Musiktheater als Modell

„Ich denke Musiktheater grundsätzlich als ein Forum, in dem Modelle der Wirklichkeit und des Daseins probiert werden können. In Pygmalia sind alle als leibliche Wesen in einem echten Raum anwesend. Die beiden Publika sehen über die Musiker hinweg auch einander. Das ermöglicht eine viel umfänglichere Form von Wahrnehmungsbezügen, als etwa ein Film oder eine Guckkastenbühne“. Klangregisseur Lukas Nowok, IEMA-Stipendiat 2020/21 und damit ein echter Ensemble-Modern-Nachwuchs, gibt Ansagen zur Orientierung: Nicht nur die Musiker, auch die Zuschauer sollen sehr genau wissen, an welchem Teil im Stück sie sich befinden. Wenn sie diesem Teil nach dem Perspektivwechsel ein zweites Mal begegnen, können sie ihre beiden Eindrücke abgleichen.

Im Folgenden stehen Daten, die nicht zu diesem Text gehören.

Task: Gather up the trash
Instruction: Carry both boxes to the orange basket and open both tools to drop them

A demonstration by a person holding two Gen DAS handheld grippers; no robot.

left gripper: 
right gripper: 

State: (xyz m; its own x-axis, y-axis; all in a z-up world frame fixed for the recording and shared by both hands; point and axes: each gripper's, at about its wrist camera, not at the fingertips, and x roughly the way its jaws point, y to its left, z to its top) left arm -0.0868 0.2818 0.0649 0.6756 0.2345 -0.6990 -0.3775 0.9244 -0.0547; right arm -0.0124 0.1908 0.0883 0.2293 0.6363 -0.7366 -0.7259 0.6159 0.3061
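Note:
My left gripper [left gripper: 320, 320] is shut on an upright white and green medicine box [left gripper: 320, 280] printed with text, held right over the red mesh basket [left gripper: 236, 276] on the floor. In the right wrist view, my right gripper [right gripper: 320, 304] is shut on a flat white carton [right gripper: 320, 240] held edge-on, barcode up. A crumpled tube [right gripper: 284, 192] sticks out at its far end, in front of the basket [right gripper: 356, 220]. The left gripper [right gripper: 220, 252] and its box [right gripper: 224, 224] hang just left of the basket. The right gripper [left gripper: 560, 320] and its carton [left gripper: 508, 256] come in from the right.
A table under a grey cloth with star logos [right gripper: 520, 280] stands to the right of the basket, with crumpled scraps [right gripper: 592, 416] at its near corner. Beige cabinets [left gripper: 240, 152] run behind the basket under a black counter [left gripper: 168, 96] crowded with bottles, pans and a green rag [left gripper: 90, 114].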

Warum will der Komponist eigentlich keinen Dirigenten? „Weil ich das Stück als Ansammlung von Duos geschrieben habe. Da sollen sich die Duo-Partner direkt miteinander abstimmen. Stell dir doch mal vor, dass wir zwei uns hier miteinander unterhalten und da drüben steht jemand und bestimmt, in welchem Metrum, mit welchen Akzenten oder in welcher Dynamik wir das zu tun haben!“.

Veränderte Orpheus-Sage

Klappt es denn nun eigentlich zwischen Pygmalia und ihrem Design-Mann? Manos Tsangaris weicht aus: „Pygmalia ist in mehrfacher Hinsicht eine Fortsetzung meiner ‚Abstract Pieces‘ von 2018. Darin habe ich die Orpheus-Sage so umgeschrieben, dass es Orpheus gelingt, seine geliebte verstorbene Eurydike aus dem Totenreich herauszuführen. Aber das glückliche Leben als Paar dauert nicht lange. Eurydike hat bald genug von ihm und verlässt ihn. Verliebt sein reicht nicht, um den Alltag zu meistern“, sagt Tsangaris. „Nicht von ungefähr suchen Millionen von Menschen ihre Partner eher im Internet als unter den Menschen, die sie kennen: Nur das, was weit genug weg ist, damit wir projizieren können, vermag idealen Ansprüchen zu genügen“. Macht Pygmalias selbstgemachter Traummann da eine Ausnahme?

DORIS KÖSTERKE
Das Gespräch fand am 14.1.2022 statt.